What needs to be done
Since the listing below shows pictures, leave them out and write out exactly the lines from the line with "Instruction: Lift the" to the line with "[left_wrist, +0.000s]", both included, and no others.

######

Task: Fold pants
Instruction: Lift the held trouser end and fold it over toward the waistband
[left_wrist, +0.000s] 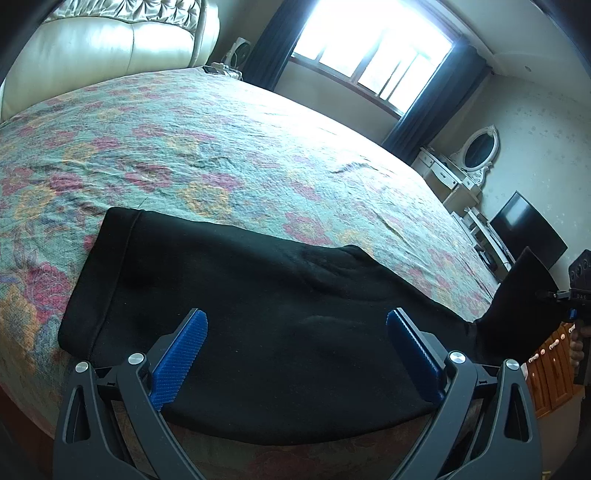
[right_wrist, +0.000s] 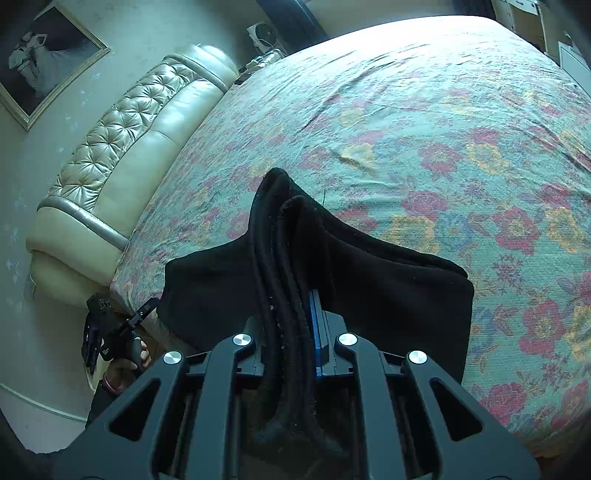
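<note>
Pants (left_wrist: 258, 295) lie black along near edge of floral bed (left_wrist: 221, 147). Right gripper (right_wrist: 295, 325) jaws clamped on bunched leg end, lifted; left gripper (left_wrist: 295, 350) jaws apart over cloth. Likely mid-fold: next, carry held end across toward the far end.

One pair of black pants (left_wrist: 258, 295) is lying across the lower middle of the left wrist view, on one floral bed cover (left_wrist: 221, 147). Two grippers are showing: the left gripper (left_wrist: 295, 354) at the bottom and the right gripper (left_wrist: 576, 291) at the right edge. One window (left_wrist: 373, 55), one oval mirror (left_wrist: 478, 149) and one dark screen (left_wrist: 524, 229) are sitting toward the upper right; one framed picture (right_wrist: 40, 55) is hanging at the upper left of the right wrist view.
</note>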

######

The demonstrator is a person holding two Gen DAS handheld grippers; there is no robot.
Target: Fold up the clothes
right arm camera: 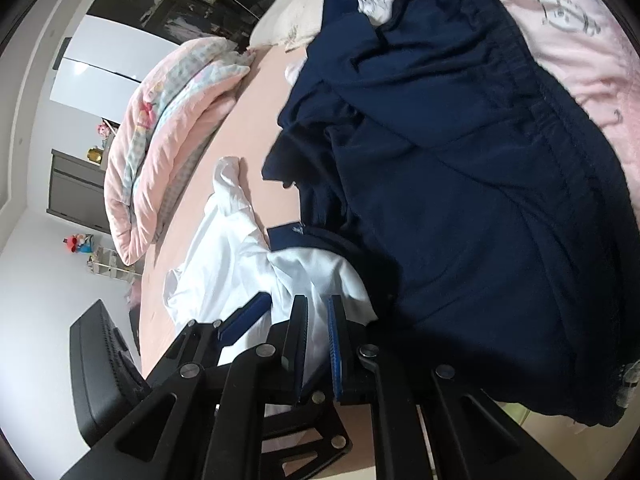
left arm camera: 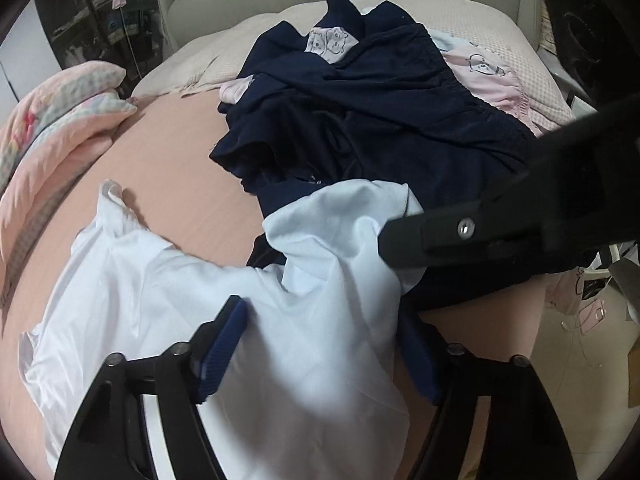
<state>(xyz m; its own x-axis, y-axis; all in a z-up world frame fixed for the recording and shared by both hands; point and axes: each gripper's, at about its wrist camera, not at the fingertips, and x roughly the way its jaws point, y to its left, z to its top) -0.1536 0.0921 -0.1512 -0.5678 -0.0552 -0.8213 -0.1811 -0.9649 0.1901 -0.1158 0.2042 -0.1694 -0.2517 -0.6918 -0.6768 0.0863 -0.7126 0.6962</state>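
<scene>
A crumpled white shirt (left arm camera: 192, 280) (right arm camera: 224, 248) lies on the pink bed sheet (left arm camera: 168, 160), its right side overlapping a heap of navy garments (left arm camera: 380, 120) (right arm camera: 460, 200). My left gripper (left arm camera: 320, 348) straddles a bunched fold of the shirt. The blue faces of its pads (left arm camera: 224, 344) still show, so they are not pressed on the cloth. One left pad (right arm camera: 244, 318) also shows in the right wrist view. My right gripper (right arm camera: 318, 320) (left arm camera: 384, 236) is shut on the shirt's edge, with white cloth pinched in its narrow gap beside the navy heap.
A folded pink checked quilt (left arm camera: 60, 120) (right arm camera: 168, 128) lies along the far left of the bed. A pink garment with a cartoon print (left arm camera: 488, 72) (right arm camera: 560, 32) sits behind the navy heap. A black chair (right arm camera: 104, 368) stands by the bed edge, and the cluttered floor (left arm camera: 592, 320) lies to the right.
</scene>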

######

Written answer
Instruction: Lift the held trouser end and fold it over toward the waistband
[left_wrist, +0.000s] 

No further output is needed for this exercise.